GMOS Reductions
Note: much of this is extracted from The Cookbook.
For this experiment I decided to use the GMOS routines all the way to extractions. One could bail earlier and do the flat-fielding in IRAF.
- Step one: install the special-doesn't-work-with-normal-IRAF-gemini software:
- Go to https://www.anaconda.com/download/#macos and download the installer for Python 3. Run the installer.
- Open a terminal window and do a "bash -l".
- which conda should return something
- conda config --add channels http://ssb.stsci.edu/astroconda
- conda create -n iraf27c python=2.7 iraf-all pyraf-all stsci gemini
- cd
- mkdir iraf27c
- conda activate iraf27c
- cd iraf27c
- mkiraf
- cl should invoke iraf; pyraf should invoke PyRAF, and python starts singing I'm a Lumberjack. For mysterious reasons "pyraf" actually dies a horrible death on my desktop, but works just fine on my laptop.
- You might want to add on the CR rejection softare; see The Manual.
- Note: in principle you can do a "conda init tcsh" and never have to mention bash again, but iraf itself won't work because it fails to invoke the external packages. Just use bash, okay?
- Subsequent times:
- Starting up IRAF
- Open an xgterm window
- bash -l
- conda activate geminiconda
- which cl
- cd wherever you created the login.cl and uparm
- cl
- gemini, gmos
- When done, conda deactivate
- Reducing long-slit data: Redux
- Download the data. Put all of the cals and science in a directory called "raw"
- Make an observing log. The difficulty is that some header words are in [0] and others are in [1]. This gets around this. Here's a handy script:
makelogs.cl. It creates obsLog.txt and (unlike the manual) retains the keywords.
I found it handy to then write down in a notebook what the pertinent frames were.
- Make lists
- (make sure you loaded gemini and gmos)
- Edit script biasSelect.cl. clEdit script compSelect.cl. Creates flat_F538.txt, arc_F538.txt, etc.
- Not really useful select out science frames since you need to treat them night/wavelength.
- Make master bias frame: gbias @bias.txt Zero
- Wavelength calibrate the arcs:
- unlearn gsreduce
- gsreduce @arc_538.txt fl_flat- bias=Zero
- gsreduce @arc_543.txt fl_flat- bias=Zero
- unlearn gswavelength
- gswavelength gs//@arc_538.txt fl_addf-
- gswavelength gs//@arc_543.txt fl_addf-
- create normalized flatfields corrected for detector gains:
- unlearn gsflat. Set fl_over- and edit in bias=Zero
- list="flat_538.txt"
- while(fscan(list,s1)!=EOF){
- gsflat(s1,'F'//s1)
- }
- Then rerun the script with list="flat_543"
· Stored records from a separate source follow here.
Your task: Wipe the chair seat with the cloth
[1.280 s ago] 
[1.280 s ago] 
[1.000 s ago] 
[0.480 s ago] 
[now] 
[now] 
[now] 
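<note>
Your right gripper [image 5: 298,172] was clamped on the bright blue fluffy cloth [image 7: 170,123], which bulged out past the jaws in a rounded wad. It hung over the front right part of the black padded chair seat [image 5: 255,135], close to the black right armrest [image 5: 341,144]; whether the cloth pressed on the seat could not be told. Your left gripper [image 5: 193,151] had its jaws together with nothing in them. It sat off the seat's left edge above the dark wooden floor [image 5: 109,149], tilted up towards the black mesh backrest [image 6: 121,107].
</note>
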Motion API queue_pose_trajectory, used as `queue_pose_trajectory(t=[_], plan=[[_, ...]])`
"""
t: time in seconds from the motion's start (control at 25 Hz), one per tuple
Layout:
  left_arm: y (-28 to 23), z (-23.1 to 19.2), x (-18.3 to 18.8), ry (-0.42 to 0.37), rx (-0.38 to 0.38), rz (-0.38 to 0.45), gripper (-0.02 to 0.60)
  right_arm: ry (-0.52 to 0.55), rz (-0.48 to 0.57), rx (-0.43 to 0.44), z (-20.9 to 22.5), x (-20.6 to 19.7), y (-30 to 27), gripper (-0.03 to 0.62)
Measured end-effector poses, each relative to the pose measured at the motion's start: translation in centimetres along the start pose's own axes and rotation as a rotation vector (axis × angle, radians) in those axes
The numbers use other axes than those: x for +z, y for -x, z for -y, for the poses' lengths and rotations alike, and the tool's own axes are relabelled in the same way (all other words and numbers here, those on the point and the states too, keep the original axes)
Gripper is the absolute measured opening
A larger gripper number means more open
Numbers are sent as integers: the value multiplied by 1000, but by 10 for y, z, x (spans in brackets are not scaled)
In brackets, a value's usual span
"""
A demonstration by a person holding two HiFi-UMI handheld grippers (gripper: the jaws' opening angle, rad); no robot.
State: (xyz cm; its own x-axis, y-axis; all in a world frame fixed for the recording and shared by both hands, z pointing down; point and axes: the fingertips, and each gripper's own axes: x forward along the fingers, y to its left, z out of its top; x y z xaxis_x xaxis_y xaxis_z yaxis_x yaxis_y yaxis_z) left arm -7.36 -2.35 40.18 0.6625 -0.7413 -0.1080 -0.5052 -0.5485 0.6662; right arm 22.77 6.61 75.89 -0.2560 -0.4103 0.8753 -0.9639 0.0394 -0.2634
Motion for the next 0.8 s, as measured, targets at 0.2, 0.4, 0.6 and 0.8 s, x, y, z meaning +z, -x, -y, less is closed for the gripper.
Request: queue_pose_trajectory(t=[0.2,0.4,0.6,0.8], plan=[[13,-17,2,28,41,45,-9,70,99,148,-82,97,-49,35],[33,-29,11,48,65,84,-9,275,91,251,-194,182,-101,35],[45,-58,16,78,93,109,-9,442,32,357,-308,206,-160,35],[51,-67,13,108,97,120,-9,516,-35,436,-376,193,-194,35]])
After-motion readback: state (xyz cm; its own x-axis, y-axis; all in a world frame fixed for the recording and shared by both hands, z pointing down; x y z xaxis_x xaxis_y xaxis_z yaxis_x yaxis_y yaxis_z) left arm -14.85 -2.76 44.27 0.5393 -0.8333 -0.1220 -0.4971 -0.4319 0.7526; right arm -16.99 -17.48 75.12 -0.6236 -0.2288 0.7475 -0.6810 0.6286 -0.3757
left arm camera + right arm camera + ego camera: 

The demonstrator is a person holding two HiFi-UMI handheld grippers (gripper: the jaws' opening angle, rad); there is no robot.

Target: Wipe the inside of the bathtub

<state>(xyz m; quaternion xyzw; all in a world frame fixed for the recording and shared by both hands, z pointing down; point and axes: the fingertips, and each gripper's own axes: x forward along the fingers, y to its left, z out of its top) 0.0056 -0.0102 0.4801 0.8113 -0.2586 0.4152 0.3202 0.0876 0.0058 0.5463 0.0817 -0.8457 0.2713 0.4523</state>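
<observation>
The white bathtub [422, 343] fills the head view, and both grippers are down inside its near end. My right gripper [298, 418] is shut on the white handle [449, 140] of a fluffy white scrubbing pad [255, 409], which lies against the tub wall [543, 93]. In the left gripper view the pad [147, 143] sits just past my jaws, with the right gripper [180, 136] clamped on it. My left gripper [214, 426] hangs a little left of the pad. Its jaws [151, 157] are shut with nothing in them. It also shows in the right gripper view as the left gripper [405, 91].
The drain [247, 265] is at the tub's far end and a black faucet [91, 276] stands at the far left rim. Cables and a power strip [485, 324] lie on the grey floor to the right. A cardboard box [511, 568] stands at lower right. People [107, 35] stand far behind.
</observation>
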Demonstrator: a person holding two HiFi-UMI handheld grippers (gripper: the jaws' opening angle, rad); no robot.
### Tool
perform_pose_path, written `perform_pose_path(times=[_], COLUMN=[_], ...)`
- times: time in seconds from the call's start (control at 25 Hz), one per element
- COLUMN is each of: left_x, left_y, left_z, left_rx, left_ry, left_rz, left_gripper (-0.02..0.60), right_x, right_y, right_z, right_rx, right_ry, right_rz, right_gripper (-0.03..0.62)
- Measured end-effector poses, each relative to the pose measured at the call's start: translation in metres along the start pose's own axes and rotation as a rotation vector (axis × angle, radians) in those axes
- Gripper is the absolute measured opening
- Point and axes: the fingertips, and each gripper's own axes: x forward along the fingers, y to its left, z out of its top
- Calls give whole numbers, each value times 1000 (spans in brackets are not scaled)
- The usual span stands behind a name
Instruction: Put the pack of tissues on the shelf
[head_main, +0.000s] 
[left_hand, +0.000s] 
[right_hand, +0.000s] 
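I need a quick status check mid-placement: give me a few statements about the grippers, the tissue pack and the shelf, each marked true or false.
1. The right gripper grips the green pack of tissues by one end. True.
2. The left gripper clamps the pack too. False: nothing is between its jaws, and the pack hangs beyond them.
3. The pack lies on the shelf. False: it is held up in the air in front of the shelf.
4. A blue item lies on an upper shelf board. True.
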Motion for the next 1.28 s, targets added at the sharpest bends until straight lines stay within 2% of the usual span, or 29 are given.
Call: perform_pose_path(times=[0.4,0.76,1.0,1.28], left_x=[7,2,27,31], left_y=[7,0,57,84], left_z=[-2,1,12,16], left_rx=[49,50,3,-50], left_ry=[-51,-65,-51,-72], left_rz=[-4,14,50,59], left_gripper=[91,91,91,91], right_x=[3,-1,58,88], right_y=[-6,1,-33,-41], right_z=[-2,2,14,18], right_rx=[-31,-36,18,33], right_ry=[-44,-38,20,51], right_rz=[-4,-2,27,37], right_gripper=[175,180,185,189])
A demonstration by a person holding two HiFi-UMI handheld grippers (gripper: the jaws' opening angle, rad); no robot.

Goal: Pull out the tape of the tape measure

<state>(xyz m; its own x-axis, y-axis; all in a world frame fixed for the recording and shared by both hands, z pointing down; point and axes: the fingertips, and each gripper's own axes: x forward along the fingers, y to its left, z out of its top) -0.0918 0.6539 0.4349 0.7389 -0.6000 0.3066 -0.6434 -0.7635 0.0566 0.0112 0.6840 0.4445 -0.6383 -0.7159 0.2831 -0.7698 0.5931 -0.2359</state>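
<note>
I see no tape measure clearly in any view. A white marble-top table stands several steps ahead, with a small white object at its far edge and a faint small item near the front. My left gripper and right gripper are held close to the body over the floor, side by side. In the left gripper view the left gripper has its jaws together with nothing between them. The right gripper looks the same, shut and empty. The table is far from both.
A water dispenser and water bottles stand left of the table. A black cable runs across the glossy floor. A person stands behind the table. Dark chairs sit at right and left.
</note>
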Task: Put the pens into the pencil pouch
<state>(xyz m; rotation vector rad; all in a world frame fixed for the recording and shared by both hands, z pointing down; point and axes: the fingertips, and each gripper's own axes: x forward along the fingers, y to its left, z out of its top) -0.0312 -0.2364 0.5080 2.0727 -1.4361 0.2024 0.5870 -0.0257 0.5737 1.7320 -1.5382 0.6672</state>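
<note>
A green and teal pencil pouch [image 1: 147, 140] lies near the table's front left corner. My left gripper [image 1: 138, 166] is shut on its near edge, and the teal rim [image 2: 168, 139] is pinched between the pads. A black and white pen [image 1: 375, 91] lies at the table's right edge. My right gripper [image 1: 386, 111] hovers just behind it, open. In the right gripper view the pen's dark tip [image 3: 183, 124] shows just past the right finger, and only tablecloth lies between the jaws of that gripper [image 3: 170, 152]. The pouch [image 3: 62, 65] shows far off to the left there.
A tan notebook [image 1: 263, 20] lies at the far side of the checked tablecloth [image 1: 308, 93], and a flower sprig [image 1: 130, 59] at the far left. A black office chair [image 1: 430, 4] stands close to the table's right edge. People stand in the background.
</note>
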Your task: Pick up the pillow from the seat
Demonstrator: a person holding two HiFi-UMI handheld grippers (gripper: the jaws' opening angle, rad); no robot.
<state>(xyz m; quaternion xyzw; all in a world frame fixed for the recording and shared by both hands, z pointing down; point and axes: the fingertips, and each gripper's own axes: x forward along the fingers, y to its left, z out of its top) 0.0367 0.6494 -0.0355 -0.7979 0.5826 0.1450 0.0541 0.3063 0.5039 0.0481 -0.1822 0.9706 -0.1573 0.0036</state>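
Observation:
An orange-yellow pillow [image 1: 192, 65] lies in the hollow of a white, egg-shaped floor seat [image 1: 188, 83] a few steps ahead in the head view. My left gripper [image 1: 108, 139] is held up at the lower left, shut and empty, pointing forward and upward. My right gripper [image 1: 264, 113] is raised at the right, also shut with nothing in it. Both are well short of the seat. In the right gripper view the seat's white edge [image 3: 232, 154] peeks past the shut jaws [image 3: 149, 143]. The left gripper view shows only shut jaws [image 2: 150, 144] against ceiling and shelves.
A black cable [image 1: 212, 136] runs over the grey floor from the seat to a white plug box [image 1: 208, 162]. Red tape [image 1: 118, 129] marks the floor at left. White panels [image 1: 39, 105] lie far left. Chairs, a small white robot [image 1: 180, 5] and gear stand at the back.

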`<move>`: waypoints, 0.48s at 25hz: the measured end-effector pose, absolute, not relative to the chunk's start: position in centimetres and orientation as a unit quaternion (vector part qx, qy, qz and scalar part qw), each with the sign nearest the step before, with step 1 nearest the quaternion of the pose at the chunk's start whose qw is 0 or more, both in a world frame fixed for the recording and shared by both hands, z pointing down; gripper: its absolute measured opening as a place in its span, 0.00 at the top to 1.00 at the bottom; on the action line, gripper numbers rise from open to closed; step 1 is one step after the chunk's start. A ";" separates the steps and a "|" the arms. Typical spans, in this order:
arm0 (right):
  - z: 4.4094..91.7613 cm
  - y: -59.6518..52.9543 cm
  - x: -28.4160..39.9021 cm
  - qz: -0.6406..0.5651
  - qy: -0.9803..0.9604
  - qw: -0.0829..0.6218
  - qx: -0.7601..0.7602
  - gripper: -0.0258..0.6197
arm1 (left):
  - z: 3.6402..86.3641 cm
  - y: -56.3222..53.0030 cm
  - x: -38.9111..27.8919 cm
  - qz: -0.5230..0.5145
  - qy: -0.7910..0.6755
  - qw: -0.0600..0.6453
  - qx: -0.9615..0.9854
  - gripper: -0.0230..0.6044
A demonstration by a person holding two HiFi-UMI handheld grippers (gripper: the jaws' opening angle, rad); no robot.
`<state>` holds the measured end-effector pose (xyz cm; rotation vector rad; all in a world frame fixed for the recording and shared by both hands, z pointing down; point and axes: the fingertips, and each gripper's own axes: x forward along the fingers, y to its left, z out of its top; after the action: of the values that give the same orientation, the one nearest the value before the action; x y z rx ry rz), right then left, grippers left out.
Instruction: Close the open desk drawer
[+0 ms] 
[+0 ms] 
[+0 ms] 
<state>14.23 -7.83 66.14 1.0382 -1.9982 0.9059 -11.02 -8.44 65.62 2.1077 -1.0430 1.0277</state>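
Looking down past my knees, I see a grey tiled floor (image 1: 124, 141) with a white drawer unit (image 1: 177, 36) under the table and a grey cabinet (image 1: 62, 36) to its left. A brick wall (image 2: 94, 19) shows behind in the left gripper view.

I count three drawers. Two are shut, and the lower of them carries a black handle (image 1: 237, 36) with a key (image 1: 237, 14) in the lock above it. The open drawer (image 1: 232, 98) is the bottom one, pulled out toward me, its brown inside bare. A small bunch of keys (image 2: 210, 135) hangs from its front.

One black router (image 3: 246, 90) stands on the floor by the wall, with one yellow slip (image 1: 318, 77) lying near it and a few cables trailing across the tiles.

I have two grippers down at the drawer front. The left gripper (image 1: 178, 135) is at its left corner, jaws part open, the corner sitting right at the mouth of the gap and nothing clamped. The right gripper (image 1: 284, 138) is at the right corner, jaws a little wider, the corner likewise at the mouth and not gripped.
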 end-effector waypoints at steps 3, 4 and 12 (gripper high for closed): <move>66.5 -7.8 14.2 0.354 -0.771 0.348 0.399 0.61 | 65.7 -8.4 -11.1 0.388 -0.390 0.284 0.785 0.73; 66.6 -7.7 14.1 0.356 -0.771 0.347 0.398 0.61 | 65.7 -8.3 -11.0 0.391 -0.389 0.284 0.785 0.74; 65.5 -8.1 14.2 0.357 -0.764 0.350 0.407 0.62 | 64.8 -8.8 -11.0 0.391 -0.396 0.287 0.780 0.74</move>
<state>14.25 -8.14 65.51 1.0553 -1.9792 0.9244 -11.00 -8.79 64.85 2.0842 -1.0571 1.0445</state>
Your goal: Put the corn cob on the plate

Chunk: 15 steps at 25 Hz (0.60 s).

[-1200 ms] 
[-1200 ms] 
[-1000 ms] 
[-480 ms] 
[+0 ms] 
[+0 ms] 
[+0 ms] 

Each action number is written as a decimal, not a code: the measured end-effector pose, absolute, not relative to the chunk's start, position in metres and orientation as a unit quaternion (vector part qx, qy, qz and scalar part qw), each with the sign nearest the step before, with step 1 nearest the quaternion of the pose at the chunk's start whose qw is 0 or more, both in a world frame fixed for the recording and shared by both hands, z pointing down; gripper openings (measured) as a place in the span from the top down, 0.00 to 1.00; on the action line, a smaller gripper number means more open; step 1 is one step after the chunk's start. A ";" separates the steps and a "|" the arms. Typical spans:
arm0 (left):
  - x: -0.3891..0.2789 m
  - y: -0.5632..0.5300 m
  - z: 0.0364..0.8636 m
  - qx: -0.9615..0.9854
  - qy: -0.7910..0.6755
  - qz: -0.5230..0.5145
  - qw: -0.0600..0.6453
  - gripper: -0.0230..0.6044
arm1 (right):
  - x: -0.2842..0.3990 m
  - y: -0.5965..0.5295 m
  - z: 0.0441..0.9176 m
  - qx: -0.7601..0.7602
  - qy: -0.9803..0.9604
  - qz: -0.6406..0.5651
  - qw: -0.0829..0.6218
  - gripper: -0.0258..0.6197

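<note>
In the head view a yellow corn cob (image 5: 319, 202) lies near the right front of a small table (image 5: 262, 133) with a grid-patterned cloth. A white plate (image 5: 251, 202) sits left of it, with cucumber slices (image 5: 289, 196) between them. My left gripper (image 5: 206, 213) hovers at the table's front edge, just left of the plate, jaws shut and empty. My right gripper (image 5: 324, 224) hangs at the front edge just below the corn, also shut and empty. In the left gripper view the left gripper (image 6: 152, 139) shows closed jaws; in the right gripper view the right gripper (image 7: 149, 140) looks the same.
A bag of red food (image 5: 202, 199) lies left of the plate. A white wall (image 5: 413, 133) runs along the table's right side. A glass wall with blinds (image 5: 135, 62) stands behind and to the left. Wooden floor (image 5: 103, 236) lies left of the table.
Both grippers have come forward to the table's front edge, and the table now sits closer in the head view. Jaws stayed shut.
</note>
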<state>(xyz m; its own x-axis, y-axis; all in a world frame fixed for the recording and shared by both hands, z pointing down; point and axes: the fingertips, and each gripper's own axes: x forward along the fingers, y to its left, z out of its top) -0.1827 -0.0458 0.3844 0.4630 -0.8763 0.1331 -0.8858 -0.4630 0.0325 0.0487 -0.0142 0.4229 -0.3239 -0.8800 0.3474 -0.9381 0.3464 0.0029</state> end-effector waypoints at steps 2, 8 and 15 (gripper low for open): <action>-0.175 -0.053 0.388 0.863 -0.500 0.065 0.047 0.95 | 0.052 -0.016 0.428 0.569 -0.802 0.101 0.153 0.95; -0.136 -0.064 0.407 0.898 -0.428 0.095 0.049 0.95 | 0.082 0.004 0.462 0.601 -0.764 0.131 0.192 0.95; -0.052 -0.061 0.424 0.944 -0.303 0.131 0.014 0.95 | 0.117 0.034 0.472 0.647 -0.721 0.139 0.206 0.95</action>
- reduce, combine, transform, and extract the science frames by groups,
where one group is a grating tilt/night. One of the unusual things about GMOS data is a 20 minute exposure is just DOMINATED by cosmic rays; you have to get rid of these before you can even find the aperture to do extract something faint.
- Reduce:
- unlearn gsreduce
- Edit gsreduce and put fl_over- and bias=Zero
- gsreduce N20181209S0065 flat=FN20181209S0063
- gsreduce N20181209S0066 flat=FN20181209S0063
- gsreduce N20181209S0067 flat=FN20181209S0063
- gsreduce N20181209S0068 flat=FN20181209S0063
- combine. This is highly effective at getting rid of cosmic rays, but
this method assumes that there are 3 or more images that were taken consecutively under similar conditions that wave the same transform. Given Gemini, this only happens occasionally.
- transform:
- unlearn gstransform
- gstransform("Slit1_538",wavtraname="gsN20181209S0064"). This straightens the
night sky line but more importantly it adds in the wavelength solution.
- Extract:
- apsum tSlit1_538[sci] find- trace+ back=fit weight=variance clean+ gain=4 rad=0. (The data have been converted to electrons by gsreduce, but then you combined them by averaging. The readnoise went away but the gain is now N, the number of images you used.) The one you want is probably at 1044-ish.
- Now do the same for the others and then combine: scombine tSlit1_538.ms.fits[sci],tSlit1_543.ms.fits[sci] Slit1.ms.fits. DO remember to use the .ms. version (output from apsum).